**ASSIGNMENT**. Leaving every picture out, repeat all of the entries below exactly.
=======
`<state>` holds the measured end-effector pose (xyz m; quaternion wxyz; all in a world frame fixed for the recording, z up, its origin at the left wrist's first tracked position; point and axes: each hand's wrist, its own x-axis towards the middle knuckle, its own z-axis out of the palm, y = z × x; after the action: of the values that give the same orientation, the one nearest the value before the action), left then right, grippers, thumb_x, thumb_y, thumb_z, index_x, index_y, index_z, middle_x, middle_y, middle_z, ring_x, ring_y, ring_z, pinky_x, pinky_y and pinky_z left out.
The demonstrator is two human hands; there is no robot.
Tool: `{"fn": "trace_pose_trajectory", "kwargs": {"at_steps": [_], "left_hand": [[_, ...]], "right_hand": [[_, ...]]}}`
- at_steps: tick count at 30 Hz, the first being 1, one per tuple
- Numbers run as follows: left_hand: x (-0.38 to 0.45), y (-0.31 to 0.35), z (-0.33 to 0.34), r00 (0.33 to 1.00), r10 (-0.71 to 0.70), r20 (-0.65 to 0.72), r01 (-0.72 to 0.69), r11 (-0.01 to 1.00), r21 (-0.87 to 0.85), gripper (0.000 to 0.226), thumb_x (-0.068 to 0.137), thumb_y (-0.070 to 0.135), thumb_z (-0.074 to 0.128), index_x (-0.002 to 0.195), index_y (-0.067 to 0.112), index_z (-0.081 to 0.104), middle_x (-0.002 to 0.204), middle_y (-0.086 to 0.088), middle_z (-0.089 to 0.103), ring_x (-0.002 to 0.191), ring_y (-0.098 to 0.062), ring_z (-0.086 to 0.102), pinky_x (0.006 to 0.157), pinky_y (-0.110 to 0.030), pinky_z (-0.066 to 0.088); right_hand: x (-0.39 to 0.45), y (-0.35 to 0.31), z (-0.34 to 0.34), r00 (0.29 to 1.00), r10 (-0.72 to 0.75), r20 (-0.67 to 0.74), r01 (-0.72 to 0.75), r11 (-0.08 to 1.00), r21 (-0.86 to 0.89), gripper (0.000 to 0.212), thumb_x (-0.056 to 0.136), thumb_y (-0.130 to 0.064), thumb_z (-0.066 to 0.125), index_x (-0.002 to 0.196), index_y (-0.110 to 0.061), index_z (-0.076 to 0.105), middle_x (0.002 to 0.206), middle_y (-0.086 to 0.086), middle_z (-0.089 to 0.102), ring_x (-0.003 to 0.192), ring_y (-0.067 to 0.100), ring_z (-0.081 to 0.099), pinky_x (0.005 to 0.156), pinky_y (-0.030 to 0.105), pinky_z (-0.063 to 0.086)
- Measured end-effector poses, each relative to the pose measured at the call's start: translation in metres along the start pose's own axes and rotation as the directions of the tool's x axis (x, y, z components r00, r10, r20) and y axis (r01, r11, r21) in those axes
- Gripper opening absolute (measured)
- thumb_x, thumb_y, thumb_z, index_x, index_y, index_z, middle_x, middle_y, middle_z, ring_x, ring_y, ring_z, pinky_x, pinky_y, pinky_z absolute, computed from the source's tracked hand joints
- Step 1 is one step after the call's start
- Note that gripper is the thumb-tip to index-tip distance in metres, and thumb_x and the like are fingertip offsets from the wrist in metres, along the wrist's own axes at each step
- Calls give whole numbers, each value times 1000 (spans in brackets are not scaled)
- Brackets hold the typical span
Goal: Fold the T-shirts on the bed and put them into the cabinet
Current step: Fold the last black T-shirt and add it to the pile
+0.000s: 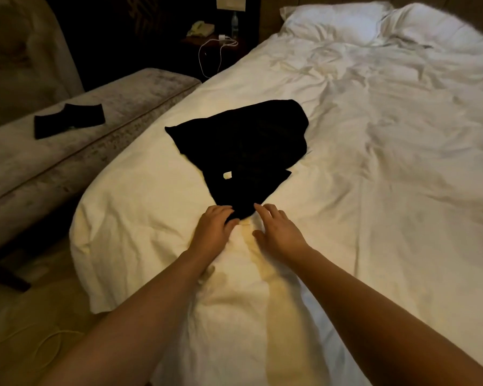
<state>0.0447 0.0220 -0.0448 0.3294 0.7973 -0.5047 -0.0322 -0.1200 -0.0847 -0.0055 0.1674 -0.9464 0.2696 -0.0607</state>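
Note:
A black T-shirt [243, 146] lies crumpled on the white bed [374, 168], with a small white label showing near its middle. My left hand [216, 224] pinches the shirt's near edge between thumb and curled fingers. Just right of that edge, my right hand [276, 229] hovers over the duvet with its fingers spread and straight, its fingertips at the cloth's edge, holding nothing.
A grey upholstered bench [101, 129] runs along the bed's left side with a folded black garment [67, 121] on it. Behind it a dark nightstand [215, 43] holds a phone, a water bottle and a white charger cable. Pillows [335, 20] lie at the bed's head.

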Motion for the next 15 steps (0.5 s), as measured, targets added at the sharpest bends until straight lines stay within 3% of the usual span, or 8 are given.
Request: {"fn": "trace_pose_trajectory", "kwargs": {"at_steps": [4,8,12,15], "left_hand": [[-8,3,-4,1000,12,-24,-14,996,-83,29,100,23,57,119,4,66,114,-12,67,108,-27,59,90,-31,43],[-14,7,-3,997,80,-8,-81,994,-71,47,96,45,44,110,6,67,102,-11,67,95,-23,59,78,-37,48],[-20,19,1,972,215,-90,-220,974,-49,41,93,41,56,100,2,70,92,-12,70,86,-18,57,71,-32,47],[-27,37,3,951,285,-124,-297,949,-100,42,92,39,60,102,0,70,96,-14,70,89,-17,57,77,-30,48]], "right_hand": [[20,1,8,999,-13,-37,13,1000,14,58,99,-25,54,153,-20,32,160,8,24,132,33,42,101,41,45],[32,11,8,986,-108,-123,116,991,59,23,94,-17,62,115,-10,67,153,16,37,129,41,45,96,46,49],[18,23,1,973,-190,-128,199,978,59,20,92,-16,55,105,-6,67,130,15,61,117,38,51,95,45,48],[-10,40,-6,982,-140,-131,155,982,112,17,89,-13,52,102,-8,62,107,11,65,107,31,52,87,39,44]]}}
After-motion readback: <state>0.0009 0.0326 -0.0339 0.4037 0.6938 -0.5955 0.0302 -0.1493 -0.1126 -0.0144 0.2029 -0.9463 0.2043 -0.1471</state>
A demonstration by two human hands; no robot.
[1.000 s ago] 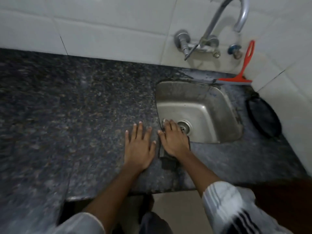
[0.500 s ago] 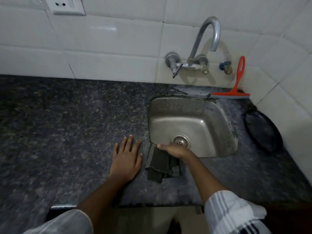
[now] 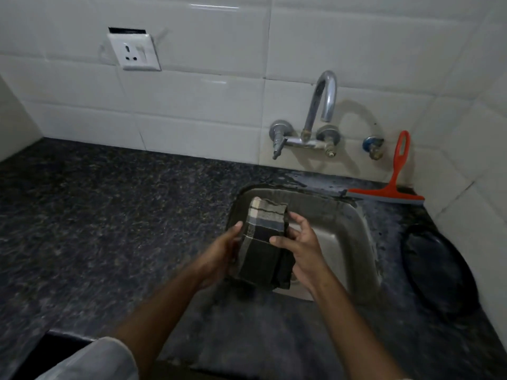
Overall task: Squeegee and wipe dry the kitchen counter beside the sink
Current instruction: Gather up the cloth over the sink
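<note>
Dark cloth [image 3: 263, 250]: folded, with pale and grey stripes at its far end; held in the air over the near left part of the sink, clear of the table.
Left hand [image 3: 222, 256]: fingers curled around the cloth's left edge, thumb on top near the striped band.
Right hand [image 3: 300, 249]: thumb laid across the cloth's upper face, fingers bent behind its right edge; both hands grip the same fold.
Table [image 3: 109, 215]: dark speckled stone, running left from the sink; wet sheen behind the sink.
Sink [image 3: 348, 242]: steel basin set into the table.
Squeegee [image 3: 389, 192]: red, blade resting on the table behind the sink, handle leaning on the tiled wall.
Tap [image 3: 318, 116]: wall-mounted, curved spout above the sink.
Dark round pan [image 3: 436, 270]: on the table right of the sink.
</note>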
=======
**EXERCISE SOLUTION**.
`<state>` holds the measured end-effector pose (xyz m; quaternion wxyz; all in a world frame fixed for the recording, z up, its origin at the left wrist's first tracked position; point and axes: each hand's wrist, its own x-axis towards the middle knuckle, its own z-axis out of the palm, y = z × x; after the action: of the values that give the same orientation, the one nearest the value before the action), left then right, grippers, thumb_x, thumb_y, thumb_z, index_x, index_y, index_z, middle_x, middle_y, middle_z, ring_x, ring_y, ring_z, pinky_x, pinky_y and pinky_z left out.
The demonstrator is two human hands; there is no robot.
Tool: `{"fn": "trace_pose_trajectory", "kwargs": {"at_steps": [_], "left_hand": [[_, ...]], "right_hand": [[_, ...]]}}`
- at_steps: tick count at 30 Hz, the first being 1, one per tuple
- Numbers run as follows: left_hand: x (-0.38 to 0.45), y (-0.31 to 0.35), z (-0.33 to 0.34), r00 (0.33 to 1.00), r10 (-0.71 to 0.70), r20 (-0.65 to 0.72), r01 (-0.72 to 0.69), r11 (-0.01 to 1.00), r21 (-0.87 to 0.85), gripper (0.000 to 0.226), thumb_x (-0.068 to 0.137), thumb_y (-0.070 to 0.135), thumb_z (-0.074 to 0.128), index_x (-0.002 to 0.195), index_y (-0.067 to 0.112), index_z (-0.081 to 0.104), middle_x (-0.002 to 0.204), middle_y (-0.086 to 0.088), middle_z (-0.089 to 0.103), ring_x (-0.002 to 0.191), ring_y (-0.098 to 0.062), ring_z (-0.086 to 0.102), pinky_x (0.006 to 0.157), pinky_y (-0.110 to 0.030), pinky_z (-0.066 to 0.088); right_hand: x (-0.39 to 0.45), y (-0.35 to 0.31), z (-0.34 to 0.34), r00 (0.29 to 1.00), r10 (-0.72 to 0.75), r20 (-0.67 to 0.74), r01 (-0.72 to 0.75), r11 (-0.08 to 1.00), r21 (-0.86 to 0.89), gripper (0.000 to 0.212), thumb_x (-0.056 to 0.136), thumb_y (-0.130 to 0.064), thumb_z (-0.066 to 0.125), index_x (-0.002 to 0.196), index_y (-0.110 to 0.061), index_z (-0.076 to 0.105), middle_x (0.002 to 0.206), middle_y (-0.086 to 0.086), middle_z (-0.089 to 0.102), ring_x (-0.003 to 0.192), ring_y (-0.067 to 0.100), ring_z (-0.081 to 0.099), pinky_x (0.005 to 0.156), pinky_y (-0.030 to 0.105), pinky_z (-0.063 to 0.086)
- Measured end-effector poses, each relative to the pose measured at the call's start: translation in metres along the start pose's own axes and rotation as the directions of the tool's x axis (x, y, z components r00, r10, r20) and y axis (r01, r11, r21) in those axes
- Gripper opening absolute (measured)
- thumb_x, thumb_y, thumb_z, index_x, index_y, index_z, middle_x, middle_y, middle_z, ring_x, ring_y, ring_z, pinky_x, pinky_y, pinky_z absolute, computed from the source's tracked hand joints
- Step 1 is one step after the call's start
- Note that gripper is the thumb-tip to index-tip distance in metres, and thumb_x and the like are fingertip offsets from the wrist in metres, along the wrist's own axes at each step
- Calls give whole numbers, each value times 1000 (spans in brackets are not scaled)
- Brackets hold the typical span
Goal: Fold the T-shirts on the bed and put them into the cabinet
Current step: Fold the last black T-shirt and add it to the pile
+0.000s: 
<state>0.0447 0.0220 -0.0448 0.3294 0.7973 -0.5047 -0.0322 -0.1200 -0.0847 -0.0055 0.1674 -0.9464 0.2696 -0.0607</state>
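Note:
A black T-shirt [243, 146] lies crumpled on the white bed [374, 168], with a small white label showing near its middle. My left hand [216, 224] pinches the shirt's near edge between thumb and curled fingers. Just right of that edge, my right hand [276, 229] hovers over the duvet with its fingers spread and straight, its fingertips at the cloth's edge, holding nothing.
A grey upholstered bench [101, 129] runs along the bed's left side with a folded black garment [67, 121] on it. Behind it a dark nightstand [215, 43] holds a phone, a water bottle and a white charger cable. Pillows [335, 20] lie at the bed's head.
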
Motion for the next 15 steps (0.5 s), as measured, targets added at the sharpest bends until straight lines stay within 3% of the usual span, or 8 are given.
Request: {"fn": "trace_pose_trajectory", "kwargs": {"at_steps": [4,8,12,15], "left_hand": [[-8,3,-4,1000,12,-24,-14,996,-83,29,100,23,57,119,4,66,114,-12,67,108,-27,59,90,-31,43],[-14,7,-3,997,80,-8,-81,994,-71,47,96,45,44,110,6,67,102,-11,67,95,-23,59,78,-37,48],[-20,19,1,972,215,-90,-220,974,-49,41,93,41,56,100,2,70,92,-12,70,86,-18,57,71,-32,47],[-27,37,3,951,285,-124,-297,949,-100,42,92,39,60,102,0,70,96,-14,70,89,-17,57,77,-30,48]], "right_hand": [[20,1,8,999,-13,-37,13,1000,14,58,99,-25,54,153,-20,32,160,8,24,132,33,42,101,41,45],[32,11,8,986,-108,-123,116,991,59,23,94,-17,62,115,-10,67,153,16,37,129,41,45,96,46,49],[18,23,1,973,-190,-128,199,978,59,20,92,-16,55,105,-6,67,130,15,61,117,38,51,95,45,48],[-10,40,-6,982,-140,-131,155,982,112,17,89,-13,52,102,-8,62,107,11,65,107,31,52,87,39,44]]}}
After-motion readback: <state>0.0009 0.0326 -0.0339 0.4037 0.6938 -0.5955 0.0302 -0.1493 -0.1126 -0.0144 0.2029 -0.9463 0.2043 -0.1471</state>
A demonstration by two human hands; no robot.
[1.000 s ago] 
[0.500 s ago] 
[now] 
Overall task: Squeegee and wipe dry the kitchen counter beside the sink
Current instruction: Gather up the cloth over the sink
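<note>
Dark cloth [image 3: 263, 250]: folded, with pale and grey stripes at its far end; held in the air over the near left part of the sink, clear of the table.
Left hand [image 3: 222, 256]: fingers curled around the cloth's left edge, thumb on top near the striped band.
Right hand [image 3: 300, 249]: thumb laid across the cloth's upper face, fingers bent behind its right edge; both hands grip the same fold.
Table [image 3: 109, 215]: dark speckled stone, running left from the sink; wet sheen behind the sink.
Sink [image 3: 348, 242]: steel basin set into the table.
Squeegee [image 3: 389, 192]: red, blade resting on the table behind the sink, handle leaning on the tiled wall.
Tap [image 3: 318, 116]: wall-mounted, curved spout above the sink.
Dark round pan [image 3: 436, 270]: on the table right of the sink.
</note>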

The given answer completes the exercise.